Córka mojej sąsiadki, Magda, bardzo dobrze radziła sobie na studiach i ukończyła je z dyplomem z finansów i rachunkowości. Niestety, kiedy przyszło do szukania pracy, okazała się mniej zaradna. Przez chwilę nawet gdzieś pracowała, jednak po chwili lądowała na zasiłku. Po jakimś czasie znowu szła do pracy i ponownie zarejestrowała się w urzędzie pracy. Któregoś dnia nie wytrzymałam i spytałam:
– Magda, co ty tak często chodzisz do tego biura i nadal nie masz pracy? Nie planujesz znaleźć jakiejś normalnej posady?
– Przyznali mi zasiłek, więc po co mam szukać posady? – odrzekła ki na to Magda. Aż mnie zatkało!
Po jakimś czasie Magda wyjechała do pobliskiego miasta. Poznała tam mężczyznę, z którym później zamieszkała. Nie planowała szukać pracy. Wymyśliła sobie, że jeżeli zajdzie w ciążę to dostanie zasiłek macierzyński. Plan swój wykonała. Zaszła w ciążę i młodzi wzięli ślub. Kobieta nie zdawała sobie sprawy, że zasiłek należy się tylko tym kobietom, które przed zajściem w ciążę miały umowę o pracę. W jej wypadku należał się tylko ten najniższy, wypłacany przez państwo.
Wkrótce Magdzie zaczęło brakować pieniędzy właściwie na wszystko. Nie miała już kasy na swoje przyjemności, nie wspominając o tym, że zaczęło brakować na podstawowe rzeczy dla synka. Zaczęła więc obdzwaniać po całej rodzinie, rysując im przed oczami straszny obraz głodującego rocznego dziecka.
W takim wypadku każdy poczuł się w obowiązku jakoś ją wspomóc. Dostawała zarówno pieniądze, jak i jedzenie czy rzeczy dla dziecka. Jej mąż podjął się drugiej pracy, żeby związać koniec z końcem. Doprowadziło to do tego, że podupadł na zdrowiu i w końcu wylądował w szpitalu. Żona nie miała zamiaru się nim zajmować, więc pojechała na objazd rodziny. Przez około pół roku, wraz z synem, przebywała po kilka dni u każdego, kto zgodził się ją gościć.
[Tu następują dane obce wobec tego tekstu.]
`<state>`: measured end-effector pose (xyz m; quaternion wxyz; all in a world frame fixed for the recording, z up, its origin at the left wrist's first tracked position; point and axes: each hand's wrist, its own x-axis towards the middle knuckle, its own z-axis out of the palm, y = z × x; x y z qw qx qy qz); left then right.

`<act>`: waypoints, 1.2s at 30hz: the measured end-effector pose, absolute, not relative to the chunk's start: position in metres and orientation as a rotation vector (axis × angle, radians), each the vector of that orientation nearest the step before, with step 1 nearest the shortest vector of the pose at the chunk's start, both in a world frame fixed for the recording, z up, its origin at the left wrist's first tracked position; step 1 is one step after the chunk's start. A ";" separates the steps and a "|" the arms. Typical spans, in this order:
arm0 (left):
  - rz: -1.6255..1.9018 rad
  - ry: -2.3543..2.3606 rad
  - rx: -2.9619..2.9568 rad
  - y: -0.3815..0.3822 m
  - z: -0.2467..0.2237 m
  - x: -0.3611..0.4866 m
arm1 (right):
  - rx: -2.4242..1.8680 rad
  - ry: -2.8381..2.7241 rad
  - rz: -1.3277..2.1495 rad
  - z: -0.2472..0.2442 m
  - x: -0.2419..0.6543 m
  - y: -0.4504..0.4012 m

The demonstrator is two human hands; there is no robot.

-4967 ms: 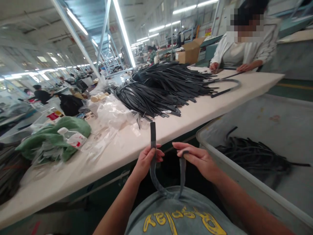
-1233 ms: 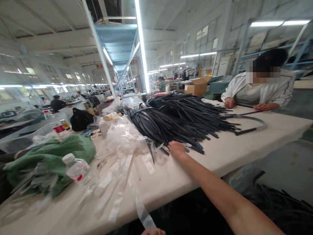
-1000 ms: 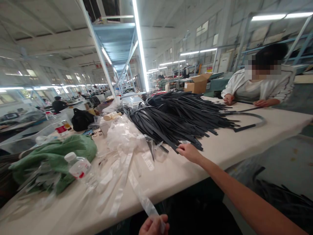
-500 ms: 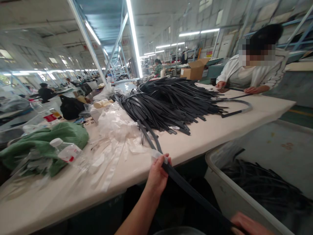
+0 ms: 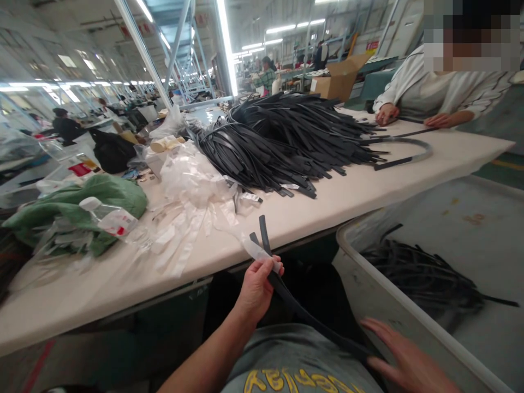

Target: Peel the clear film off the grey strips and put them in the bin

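My left hand (image 5: pixel 258 284) is closed around a black strap (image 5: pixel 301 308) and a translucent white plastic strip (image 5: pixel 257 250), just off the table's front edge. Two black ends stick up beyond the fingers. From there the strap runs down and right across my lap toward my right hand (image 5: pixel 403 355). That hand is slightly blurred, with its fingers stretched out and thumb apart, right beside the strap. Whether the thumb touches the strap I cannot tell. A large heap of black straps (image 5: pixel 278 144) lies on the table (image 5: pixel 327 199) ahead.
Crumpled white plastic strips (image 5: pixel 192 177), a plastic bottle (image 5: pixel 117 221) and a green cloth (image 5: pixel 118 194) lie on the left. At right stands a pale bin (image 5: pixel 409 297) holding black straps (image 5: pixel 426 273). Across the table, a co-worker (image 5: pixel 429 90) handles a strap.
My left hand still holds the strap, whose two far ends now stand free of the heap. My right hand's fingers have spread beside the strap. The view has tilted down.
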<state>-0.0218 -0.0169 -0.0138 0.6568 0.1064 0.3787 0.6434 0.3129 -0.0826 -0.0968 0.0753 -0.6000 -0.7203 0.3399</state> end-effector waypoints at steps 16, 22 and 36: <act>1.622 1.001 0.040 -0.055 -0.001 -0.085 | -1.009 -1.817 1.798 -0.019 0.137 -0.032; 1.555 0.916 -0.149 -0.051 -0.003 -0.088 | -1.053 -2.042 1.650 -0.009 0.153 -0.055; 1.519 0.913 -0.010 -0.060 -0.012 -0.083 | -1.216 -2.195 1.392 -0.012 0.132 -0.055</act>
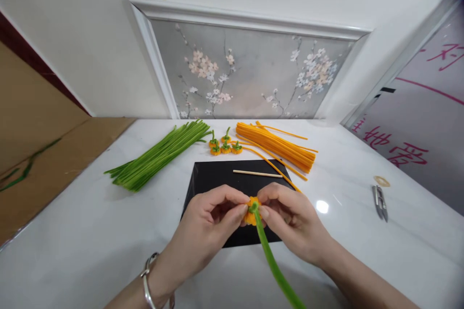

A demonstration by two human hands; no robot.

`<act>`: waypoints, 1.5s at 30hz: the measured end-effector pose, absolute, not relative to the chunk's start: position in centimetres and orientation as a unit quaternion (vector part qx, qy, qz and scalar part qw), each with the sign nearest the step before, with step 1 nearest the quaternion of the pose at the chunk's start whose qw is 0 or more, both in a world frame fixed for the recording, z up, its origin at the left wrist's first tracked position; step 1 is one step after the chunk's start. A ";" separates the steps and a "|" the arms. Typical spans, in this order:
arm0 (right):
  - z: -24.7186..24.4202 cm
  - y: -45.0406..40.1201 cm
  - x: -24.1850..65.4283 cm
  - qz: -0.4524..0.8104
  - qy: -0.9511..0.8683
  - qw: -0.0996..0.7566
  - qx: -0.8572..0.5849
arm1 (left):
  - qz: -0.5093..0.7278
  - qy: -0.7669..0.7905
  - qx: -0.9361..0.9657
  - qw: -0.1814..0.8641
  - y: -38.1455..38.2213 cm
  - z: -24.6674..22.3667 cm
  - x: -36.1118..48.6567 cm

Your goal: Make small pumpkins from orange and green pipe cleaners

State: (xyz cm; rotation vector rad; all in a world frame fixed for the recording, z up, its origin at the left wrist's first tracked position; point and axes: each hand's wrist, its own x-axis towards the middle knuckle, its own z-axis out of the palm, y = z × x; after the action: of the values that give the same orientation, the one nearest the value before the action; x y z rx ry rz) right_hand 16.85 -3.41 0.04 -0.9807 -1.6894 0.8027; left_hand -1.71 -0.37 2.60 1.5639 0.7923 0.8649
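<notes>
At left-center I see a bundle of fuzzy green stems (159, 157). At lower center, my left hand (213, 222) and right hand (293, 219) pinch a small orange fuzzy pumpkin (251, 218) between their fingers, above a black rectangular mat (213, 178).

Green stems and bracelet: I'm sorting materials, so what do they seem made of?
The green stems look like matte chenille, judging by their soft, shine-free surface; any wire core is hidden. The bracelet looks like polished silver-coloured metal, given its bright highlights.
</notes>
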 end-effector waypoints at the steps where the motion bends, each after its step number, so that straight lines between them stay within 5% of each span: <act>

Niedawno pojawiła się u swojej matki twierdząc, że ma zamiar pobyć u niej przez trzy tygodnie. Powiedziała, że dobrze się u niej. Zapytałam ją, co z jej mężem? Przecież on nadal leży w szpitalu, na pewno potrzebuje opieki, jakichś odwiedzin, dodatkowego jedzenia itp. Magda na to stwierdziła, że “to duży chłopiec i na pewno sam sobie świetnie poradzi, a dla mnie najważniejszy jest żołądek mojego syna”.
Zastanawia mnie, co taka “troskliwa” kobieta może zapewnić swojemu dziecku i jak długo wytrzyma żyjąc z emerytury matki.